__What to do__. The lines below that include the word "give" are to be reported.

__Source material__.
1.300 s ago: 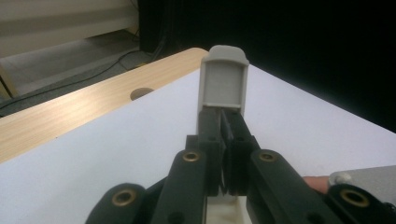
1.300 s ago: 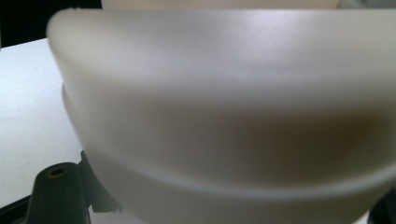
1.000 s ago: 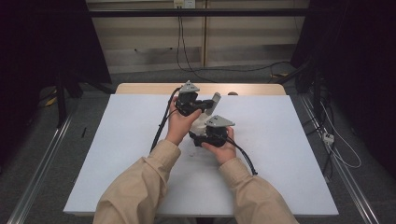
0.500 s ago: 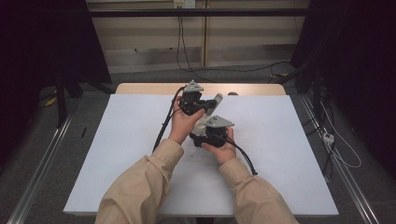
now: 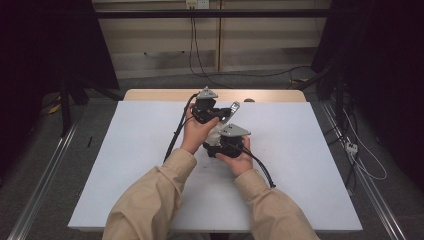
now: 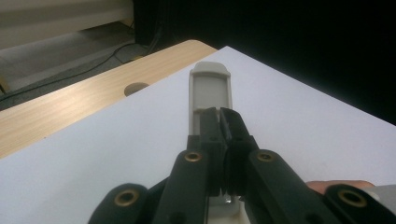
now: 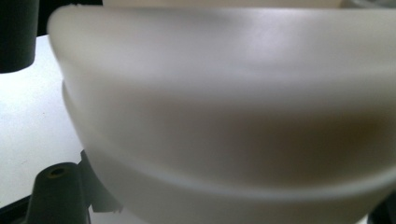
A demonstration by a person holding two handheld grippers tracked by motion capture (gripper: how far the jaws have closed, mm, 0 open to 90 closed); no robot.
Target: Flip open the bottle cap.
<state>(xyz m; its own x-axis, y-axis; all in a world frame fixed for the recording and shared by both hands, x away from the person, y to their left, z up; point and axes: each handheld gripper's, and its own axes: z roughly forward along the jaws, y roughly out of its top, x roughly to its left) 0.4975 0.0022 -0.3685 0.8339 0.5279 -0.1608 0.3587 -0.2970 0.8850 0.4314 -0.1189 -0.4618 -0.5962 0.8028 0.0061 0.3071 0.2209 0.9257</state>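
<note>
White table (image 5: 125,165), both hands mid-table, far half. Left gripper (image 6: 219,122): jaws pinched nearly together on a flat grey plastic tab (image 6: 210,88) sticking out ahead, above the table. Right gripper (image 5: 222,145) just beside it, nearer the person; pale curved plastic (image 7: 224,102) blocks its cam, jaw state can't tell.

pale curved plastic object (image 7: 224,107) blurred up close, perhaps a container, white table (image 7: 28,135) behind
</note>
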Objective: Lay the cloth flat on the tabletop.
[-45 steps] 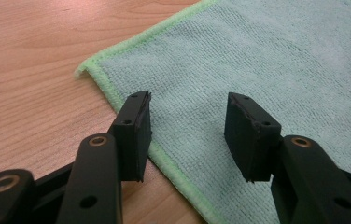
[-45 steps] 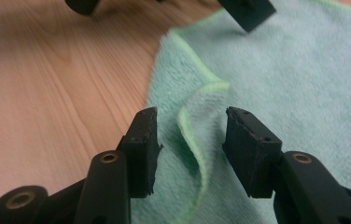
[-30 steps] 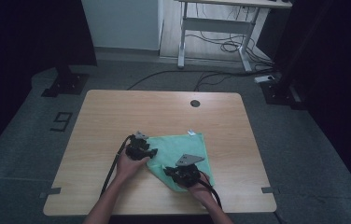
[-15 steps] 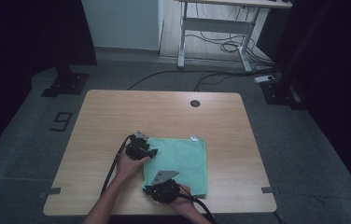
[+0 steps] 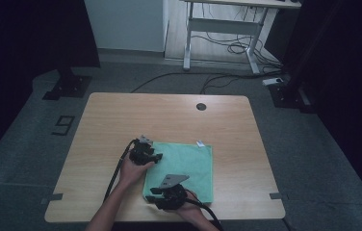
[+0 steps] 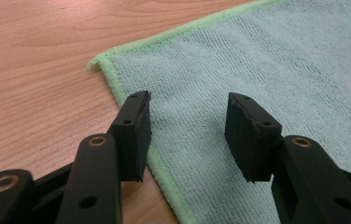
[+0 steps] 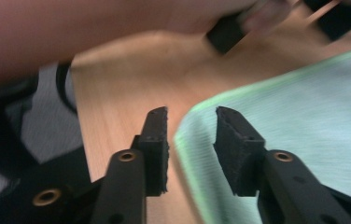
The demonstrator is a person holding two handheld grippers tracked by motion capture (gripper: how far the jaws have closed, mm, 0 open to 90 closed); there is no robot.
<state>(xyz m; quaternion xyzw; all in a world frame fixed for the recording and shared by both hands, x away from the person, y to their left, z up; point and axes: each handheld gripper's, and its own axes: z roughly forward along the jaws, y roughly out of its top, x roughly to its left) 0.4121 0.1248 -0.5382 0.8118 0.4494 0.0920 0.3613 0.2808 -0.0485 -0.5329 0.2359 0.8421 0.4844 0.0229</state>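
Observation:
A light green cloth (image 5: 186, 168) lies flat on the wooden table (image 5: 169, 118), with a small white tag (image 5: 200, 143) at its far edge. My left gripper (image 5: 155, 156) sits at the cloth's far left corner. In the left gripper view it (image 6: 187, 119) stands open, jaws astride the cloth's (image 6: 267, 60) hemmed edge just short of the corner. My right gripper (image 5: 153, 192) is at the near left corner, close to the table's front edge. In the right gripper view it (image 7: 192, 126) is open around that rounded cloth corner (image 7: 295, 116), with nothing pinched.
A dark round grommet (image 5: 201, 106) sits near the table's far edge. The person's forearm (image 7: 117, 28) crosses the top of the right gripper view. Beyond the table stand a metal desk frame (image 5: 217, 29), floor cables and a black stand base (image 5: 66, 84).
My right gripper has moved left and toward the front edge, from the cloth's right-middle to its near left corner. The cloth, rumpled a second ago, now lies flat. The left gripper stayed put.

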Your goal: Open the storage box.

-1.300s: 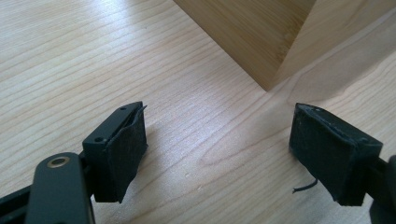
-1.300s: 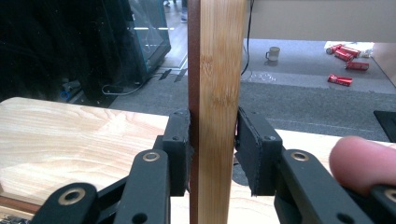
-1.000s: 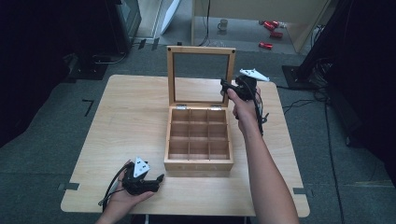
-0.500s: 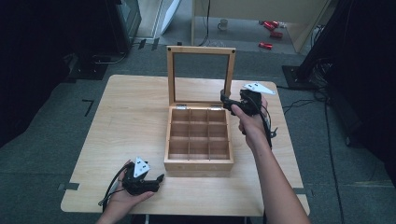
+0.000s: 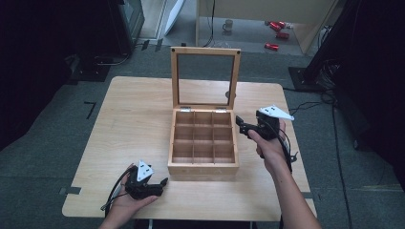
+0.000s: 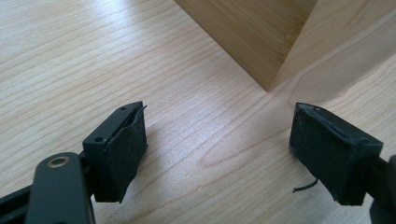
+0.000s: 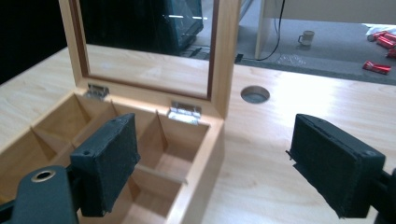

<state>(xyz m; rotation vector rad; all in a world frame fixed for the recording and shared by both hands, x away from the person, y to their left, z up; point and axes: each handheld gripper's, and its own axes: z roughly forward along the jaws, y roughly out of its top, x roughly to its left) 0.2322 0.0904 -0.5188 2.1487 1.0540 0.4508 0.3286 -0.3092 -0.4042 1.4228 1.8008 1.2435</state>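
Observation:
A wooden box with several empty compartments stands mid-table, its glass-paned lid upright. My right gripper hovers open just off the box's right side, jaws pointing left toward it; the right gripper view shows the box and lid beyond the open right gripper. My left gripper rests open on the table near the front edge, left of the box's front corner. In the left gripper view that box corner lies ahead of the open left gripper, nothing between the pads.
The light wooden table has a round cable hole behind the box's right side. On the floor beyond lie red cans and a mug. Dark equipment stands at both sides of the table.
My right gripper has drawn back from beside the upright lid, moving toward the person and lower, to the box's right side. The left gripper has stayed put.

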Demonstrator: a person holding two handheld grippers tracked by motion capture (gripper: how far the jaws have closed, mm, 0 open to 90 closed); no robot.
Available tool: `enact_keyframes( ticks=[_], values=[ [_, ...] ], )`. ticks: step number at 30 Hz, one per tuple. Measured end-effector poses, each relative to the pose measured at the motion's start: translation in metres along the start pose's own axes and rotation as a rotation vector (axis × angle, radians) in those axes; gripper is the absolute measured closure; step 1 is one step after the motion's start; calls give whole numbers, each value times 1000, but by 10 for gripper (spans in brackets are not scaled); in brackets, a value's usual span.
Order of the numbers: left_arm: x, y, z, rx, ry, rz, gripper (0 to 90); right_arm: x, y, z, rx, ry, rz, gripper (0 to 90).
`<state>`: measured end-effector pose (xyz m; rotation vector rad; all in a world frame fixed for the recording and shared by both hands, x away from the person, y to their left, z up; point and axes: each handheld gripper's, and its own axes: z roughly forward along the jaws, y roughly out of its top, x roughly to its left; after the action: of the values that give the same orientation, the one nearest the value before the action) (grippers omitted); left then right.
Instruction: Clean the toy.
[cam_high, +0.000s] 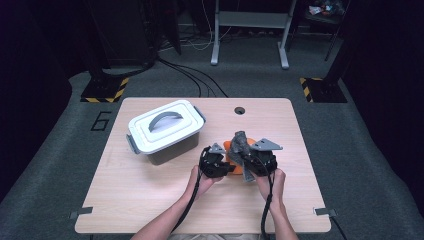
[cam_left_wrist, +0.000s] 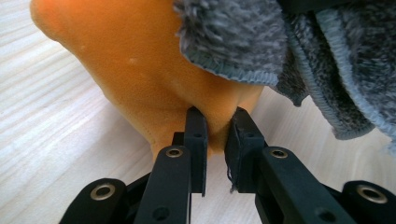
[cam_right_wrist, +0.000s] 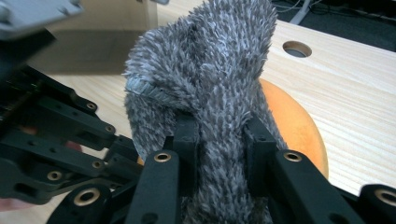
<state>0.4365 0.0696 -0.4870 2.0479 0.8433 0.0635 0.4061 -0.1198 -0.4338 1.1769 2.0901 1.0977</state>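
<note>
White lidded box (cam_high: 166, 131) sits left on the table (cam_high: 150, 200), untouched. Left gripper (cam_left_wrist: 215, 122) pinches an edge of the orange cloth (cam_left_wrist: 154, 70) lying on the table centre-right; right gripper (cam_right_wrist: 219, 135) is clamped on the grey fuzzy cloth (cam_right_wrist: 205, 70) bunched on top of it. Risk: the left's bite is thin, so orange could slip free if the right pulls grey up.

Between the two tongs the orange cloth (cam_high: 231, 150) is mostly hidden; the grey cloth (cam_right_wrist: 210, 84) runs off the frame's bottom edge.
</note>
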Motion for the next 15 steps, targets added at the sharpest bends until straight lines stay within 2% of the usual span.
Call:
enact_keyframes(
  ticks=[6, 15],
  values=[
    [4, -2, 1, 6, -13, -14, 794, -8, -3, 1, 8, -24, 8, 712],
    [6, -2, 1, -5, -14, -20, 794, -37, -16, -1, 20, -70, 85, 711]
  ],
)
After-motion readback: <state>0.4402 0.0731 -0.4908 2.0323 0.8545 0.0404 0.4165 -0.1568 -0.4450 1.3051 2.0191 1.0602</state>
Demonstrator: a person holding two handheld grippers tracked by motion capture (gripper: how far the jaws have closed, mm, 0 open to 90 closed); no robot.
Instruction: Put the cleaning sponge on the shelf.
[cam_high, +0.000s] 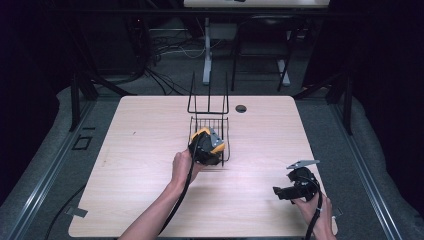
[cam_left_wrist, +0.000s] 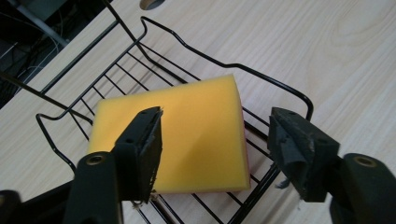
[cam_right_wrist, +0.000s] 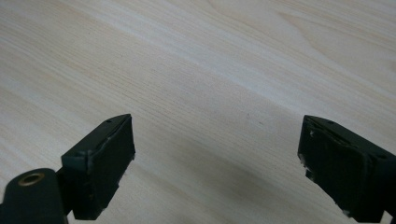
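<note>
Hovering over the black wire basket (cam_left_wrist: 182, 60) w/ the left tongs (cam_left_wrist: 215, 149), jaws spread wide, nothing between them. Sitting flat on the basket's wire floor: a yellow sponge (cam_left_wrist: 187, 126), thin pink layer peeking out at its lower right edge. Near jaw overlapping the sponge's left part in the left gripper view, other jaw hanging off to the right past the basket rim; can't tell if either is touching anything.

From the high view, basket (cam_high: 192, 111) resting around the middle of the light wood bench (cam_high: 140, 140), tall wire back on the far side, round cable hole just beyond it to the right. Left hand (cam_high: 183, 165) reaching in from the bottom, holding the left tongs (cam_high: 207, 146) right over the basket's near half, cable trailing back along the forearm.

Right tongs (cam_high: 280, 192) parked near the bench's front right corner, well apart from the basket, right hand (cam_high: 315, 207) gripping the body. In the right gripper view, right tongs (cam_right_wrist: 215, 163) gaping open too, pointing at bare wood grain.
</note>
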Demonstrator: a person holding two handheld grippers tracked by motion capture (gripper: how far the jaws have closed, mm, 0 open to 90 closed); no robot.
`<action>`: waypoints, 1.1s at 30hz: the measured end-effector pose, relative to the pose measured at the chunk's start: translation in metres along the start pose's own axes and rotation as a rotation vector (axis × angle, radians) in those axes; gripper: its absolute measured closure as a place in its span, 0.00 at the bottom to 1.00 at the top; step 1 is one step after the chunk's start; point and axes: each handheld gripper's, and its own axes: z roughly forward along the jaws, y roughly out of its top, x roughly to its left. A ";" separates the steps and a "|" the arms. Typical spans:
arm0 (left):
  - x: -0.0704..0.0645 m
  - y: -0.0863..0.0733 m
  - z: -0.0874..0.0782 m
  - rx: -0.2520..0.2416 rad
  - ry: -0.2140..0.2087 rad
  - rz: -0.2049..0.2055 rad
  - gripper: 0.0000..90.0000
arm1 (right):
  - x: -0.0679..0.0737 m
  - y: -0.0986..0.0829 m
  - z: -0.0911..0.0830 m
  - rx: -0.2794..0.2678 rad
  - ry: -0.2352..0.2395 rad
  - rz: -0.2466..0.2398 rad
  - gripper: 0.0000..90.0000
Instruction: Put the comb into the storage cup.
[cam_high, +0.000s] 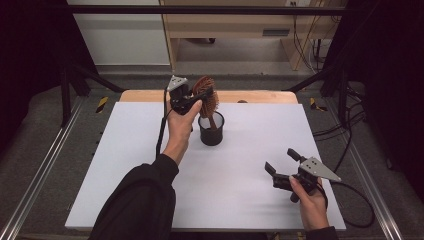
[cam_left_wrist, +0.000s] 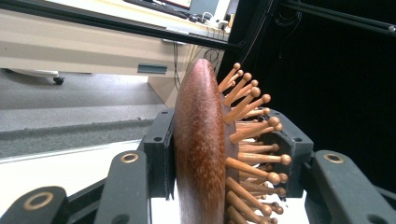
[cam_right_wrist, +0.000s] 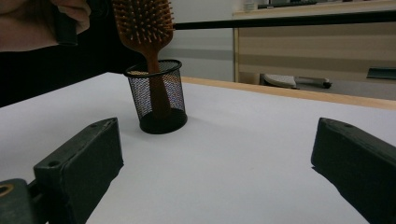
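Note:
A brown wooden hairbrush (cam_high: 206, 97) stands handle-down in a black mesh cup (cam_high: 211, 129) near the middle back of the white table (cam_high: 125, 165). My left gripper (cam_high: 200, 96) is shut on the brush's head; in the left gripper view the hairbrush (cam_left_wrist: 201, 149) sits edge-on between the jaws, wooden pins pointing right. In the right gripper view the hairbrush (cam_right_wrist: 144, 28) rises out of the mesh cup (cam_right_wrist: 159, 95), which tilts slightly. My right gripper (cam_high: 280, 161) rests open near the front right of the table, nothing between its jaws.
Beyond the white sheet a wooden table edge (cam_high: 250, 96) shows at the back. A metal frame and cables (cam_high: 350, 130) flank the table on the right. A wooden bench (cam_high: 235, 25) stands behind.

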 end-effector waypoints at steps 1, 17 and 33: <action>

__Result of this exercise__.
Available tool: `enact_keyframes( ticks=[_], values=[ [_, ...] ], )`. ticks: step number at 30 Hz, one per tuple. Measured end-effector poses, each relative to the pose measured at the motion's start: translation in metres along the start pose's own axes and rotation as a rotation vector (axis × angle, radians) in those axes; gripper is the absolute measured closure; step 1 is one step after the motion's start; calls give whole numbers, each value times 1000, but by 10 for gripper (spans in brackets are not scaled); in brackets, a value's usual span.
`<state>`: measured end-effector pose (xyz m; rotation vector rad; all in a world frame fixed for the recording and shared by both hands, x away from the person, y to their left, z up; point and axes: each handheld gripper's, and its own axes: z roughly forward along the jaws, y roughly out of its top, x roughly to its left; after the action: of the values that give the same orientation, the one nearest the value before the action) (grippers omitted); left then right.

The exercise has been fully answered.